--- Required work ---
Would you please transcribe, exactly as written, the lines of the entries below starting at the one that holds "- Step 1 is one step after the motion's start" and ending at the one that holds "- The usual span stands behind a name", both included?

── Information provided

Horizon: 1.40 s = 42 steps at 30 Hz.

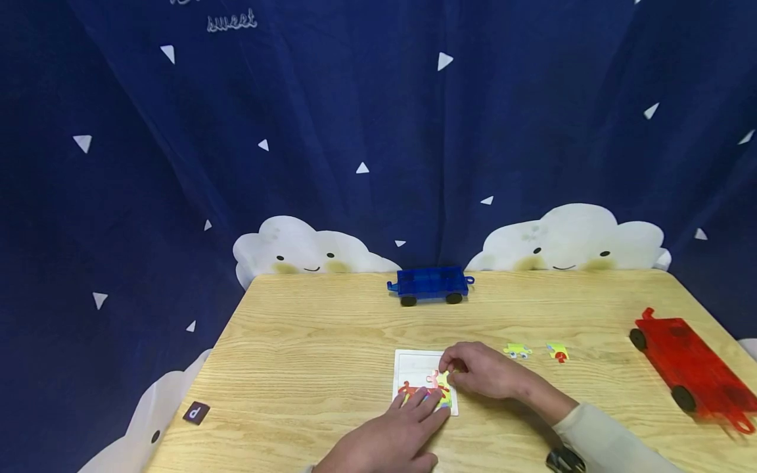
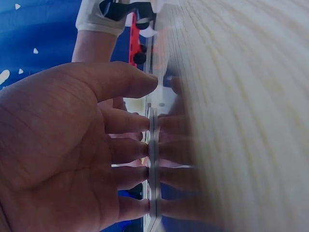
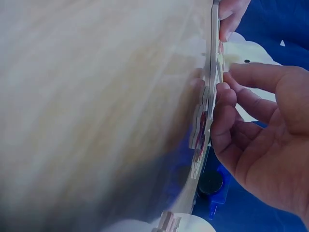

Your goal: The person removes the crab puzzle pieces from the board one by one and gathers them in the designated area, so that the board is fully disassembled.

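A white square puzzle tray (image 1: pixel 412 362) lies on the table, its lower part filled with colourful jigsaw pieces. My left hand (image 1: pixel 397 435) rests on those pieces with spread, straight fingers; the left wrist view shows the fingertips of this hand (image 2: pixel 58 145) on the thin tray edge. At the tray's right side my right hand (image 1: pixel 487 371) pinches a yellow jigsaw piece (image 1: pixel 443 378) between thumb and fingers, low over the tray. In the right wrist view the curled fingers of the right hand (image 3: pixel 270 125) hide most of that piece.
Two loose jigsaw pieces, one yellow with eyes (image 1: pixel 517 350) and one yellow and red (image 1: pixel 558 353), lie right of the tray. A blue wheeled base (image 1: pixel 432 282) stands at the back, a red wheeled base (image 1: pixel 688 361) at the right. A small dark letter tile (image 1: pixel 196 412) lies left.
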Tool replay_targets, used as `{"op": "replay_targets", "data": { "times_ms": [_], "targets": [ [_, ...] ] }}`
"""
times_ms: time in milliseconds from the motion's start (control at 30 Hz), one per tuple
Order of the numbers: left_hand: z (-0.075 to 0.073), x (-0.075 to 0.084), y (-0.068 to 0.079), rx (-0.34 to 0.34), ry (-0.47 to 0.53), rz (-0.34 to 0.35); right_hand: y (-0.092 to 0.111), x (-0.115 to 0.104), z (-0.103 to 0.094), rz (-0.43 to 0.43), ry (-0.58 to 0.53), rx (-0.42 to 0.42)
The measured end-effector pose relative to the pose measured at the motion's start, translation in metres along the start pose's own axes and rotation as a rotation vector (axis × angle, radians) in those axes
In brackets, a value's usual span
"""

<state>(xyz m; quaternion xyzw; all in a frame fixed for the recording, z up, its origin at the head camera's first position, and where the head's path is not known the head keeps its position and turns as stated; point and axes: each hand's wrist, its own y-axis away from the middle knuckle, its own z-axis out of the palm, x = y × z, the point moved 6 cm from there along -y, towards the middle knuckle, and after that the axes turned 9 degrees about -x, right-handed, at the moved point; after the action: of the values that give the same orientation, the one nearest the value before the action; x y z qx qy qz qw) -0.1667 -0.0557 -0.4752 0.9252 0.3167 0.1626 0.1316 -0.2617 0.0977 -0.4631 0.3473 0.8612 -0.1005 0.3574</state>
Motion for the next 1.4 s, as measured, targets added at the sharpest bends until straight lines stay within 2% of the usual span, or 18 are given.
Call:
{"op": "replay_targets", "data": {
  "times_ms": [200, 567, 1000, 1400],
  "targets": [
    [0.000, -0.001, -0.001, -0.009, 0.009, -0.002, -0.006, -0.001, -0.002, 0.009, 0.009, 0.028],
    [-0.002, 0.003, 0.001, 0.045, -0.062, 0.015, -0.011, -0.005, 0.000, 0.001, 0.053, 0.040],
    [-0.002, 0.003, 0.000, 0.046, -0.060, 0.025, -0.010, -0.006, -0.003, 0.056, 0.082, 0.049],
    [-0.001, 0.000, -0.002, -0.022, 0.019, 0.006, 0.010, -0.003, -0.020, 0.041, 0.000, 0.049]
  ]
}}
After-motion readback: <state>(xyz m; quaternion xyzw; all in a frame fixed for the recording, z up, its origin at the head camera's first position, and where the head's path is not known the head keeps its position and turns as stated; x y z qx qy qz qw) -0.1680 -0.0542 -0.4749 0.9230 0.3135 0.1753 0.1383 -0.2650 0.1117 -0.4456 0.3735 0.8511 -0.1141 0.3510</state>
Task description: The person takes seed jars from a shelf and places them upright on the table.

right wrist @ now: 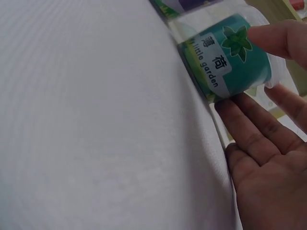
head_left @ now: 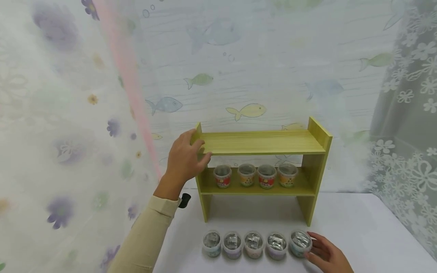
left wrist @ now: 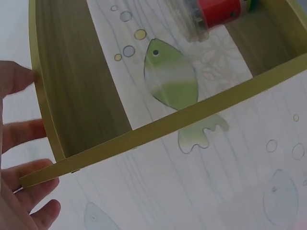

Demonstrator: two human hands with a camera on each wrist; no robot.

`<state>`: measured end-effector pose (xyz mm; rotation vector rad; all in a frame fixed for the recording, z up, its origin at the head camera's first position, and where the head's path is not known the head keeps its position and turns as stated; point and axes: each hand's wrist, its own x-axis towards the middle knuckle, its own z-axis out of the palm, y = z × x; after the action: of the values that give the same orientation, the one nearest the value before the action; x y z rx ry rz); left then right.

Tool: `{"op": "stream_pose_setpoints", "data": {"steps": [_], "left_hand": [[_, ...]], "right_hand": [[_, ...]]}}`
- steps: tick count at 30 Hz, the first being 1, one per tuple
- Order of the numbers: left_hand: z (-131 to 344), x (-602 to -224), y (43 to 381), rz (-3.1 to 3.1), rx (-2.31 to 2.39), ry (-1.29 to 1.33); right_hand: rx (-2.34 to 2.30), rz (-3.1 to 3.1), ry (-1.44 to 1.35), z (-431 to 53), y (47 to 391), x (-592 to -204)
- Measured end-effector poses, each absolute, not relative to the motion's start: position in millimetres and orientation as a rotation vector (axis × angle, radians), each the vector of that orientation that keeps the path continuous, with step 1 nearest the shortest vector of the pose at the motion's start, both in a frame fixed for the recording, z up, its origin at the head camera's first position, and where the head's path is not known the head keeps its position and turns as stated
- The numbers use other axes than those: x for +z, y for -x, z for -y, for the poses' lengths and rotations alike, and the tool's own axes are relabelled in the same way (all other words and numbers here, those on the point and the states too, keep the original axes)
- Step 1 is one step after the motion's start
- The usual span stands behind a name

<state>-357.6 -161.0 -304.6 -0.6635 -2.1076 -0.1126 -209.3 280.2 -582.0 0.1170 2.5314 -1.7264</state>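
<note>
A small yellow-green wooden shelf (head_left: pixel 263 143) stands on the white table. At its upper left corner, my left hand (head_left: pixel 185 156) grips the side panel, and the left wrist view shows the fingertips (left wrist: pixel 41 184) curled round its edge. Several plastic cups (head_left: pixel 252 242) with silvery packets inside form a row in front of the shelf. My right hand (head_left: pixel 329 254) holds the rightmost cup (head_left: pixel 300 243) between thumb and fingers. In the right wrist view this cup has a teal label (right wrist: pixel 235 52) with a green leaf, and the thumb lies against its side near the rim.
On the lower board (head_left: pixel 239 190) of the shelf sit several clear cups (head_left: pixel 267 176) with red or orange labels. A fish-patterned curtain (head_left: pixel 259 76) hangs behind, and a flowered curtain (head_left: pixel 68 132) hangs at the left.
</note>
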Motion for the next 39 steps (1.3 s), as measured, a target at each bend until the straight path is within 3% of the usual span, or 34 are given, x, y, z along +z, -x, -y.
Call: {"op": "stream_pose_setpoints", "data": {"steps": [14, 29, 39], "left_hand": [[148, -303, 348, 2.157, 0.16, 0.668], [147, -299, 345, 2.151, 0.133, 0.713], [145, -300, 350, 2.119, 0.143, 0.731]], "right_hand": [[-1.777, -2.498, -0.185, -280, 208, -581], [-1.785, -2.447, -0.097, -289, 212, -574], [-1.746, -2.533, -0.209, -285, 216, -567]]}}
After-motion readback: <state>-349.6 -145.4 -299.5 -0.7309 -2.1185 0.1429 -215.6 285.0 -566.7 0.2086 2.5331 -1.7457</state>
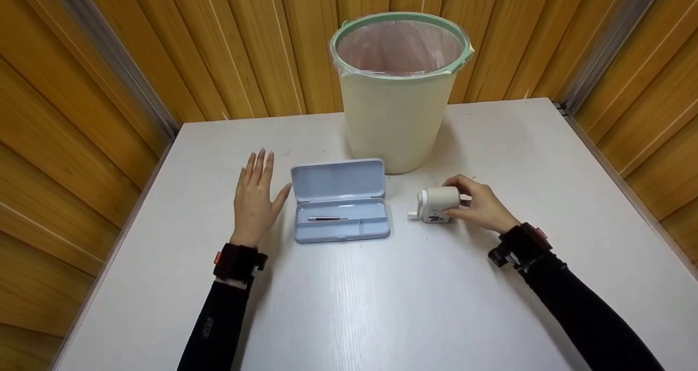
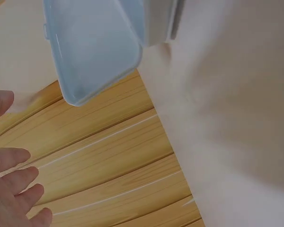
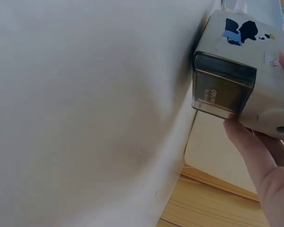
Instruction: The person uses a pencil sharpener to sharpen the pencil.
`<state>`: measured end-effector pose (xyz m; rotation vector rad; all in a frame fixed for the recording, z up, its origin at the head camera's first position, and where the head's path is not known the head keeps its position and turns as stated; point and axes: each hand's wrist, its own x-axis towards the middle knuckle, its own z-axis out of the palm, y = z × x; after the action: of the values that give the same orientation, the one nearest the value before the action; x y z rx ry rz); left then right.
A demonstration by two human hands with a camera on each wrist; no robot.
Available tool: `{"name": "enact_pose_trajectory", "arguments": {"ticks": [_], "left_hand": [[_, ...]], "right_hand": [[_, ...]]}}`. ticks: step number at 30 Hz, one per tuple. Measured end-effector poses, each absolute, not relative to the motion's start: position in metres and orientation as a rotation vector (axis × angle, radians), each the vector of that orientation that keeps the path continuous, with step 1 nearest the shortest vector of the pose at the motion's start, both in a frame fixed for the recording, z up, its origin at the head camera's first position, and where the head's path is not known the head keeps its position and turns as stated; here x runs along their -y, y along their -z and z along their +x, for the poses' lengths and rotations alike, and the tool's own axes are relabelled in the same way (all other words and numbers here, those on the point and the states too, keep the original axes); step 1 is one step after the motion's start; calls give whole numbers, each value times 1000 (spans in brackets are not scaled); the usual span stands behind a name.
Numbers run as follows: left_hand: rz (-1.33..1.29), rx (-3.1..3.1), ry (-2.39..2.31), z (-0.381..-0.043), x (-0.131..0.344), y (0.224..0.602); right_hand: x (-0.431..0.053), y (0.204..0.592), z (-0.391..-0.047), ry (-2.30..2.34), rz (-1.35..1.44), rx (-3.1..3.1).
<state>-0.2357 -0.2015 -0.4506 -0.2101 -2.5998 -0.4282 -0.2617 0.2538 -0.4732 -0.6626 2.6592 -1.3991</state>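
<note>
My right hand (image 1: 485,207) grips a cream crank pencil sharpener (image 1: 440,201), thumb on its near side and fingers around the far side. Up close in the right wrist view, the sharpener (image 3: 270,71) shows a dark see-through shavings drawer (image 3: 222,87) and a blue-and-black cartoon print. Whether it touches the table cannot be told. To its left lies a light blue pencil case (image 1: 338,180) with its lid raised. A thin dark red and silver pen-like stick (image 1: 327,219) lies inside. My left hand (image 1: 254,207), fingers straight, is beside the case's left edge and holds nothing.
Behind the pencil case stands a tall cream waste bin (image 1: 392,120) with a green rim and a clear plastic liner. The white table (image 1: 349,305) ends at wood-patterned walls (image 1: 256,43) at the back and on both sides.
</note>
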Motion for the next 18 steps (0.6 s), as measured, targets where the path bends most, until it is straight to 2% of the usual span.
{"name": "enact_pose_trajectory", "arguments": {"ticks": [12,18], "left_hand": [[10,2889,424,-228,225,462],[48,2958,419,-224,231,460]], "right_hand": [[-258,470,-261,1281,-666,-2627],[-276,443,-261,1038,-633,-2772]]}}
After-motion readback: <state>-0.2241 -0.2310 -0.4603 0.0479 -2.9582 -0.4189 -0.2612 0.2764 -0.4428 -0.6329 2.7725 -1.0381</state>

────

--- Exercise solution ---
- Step 1 is one step after the motion's start
- The usual span stands behind a name

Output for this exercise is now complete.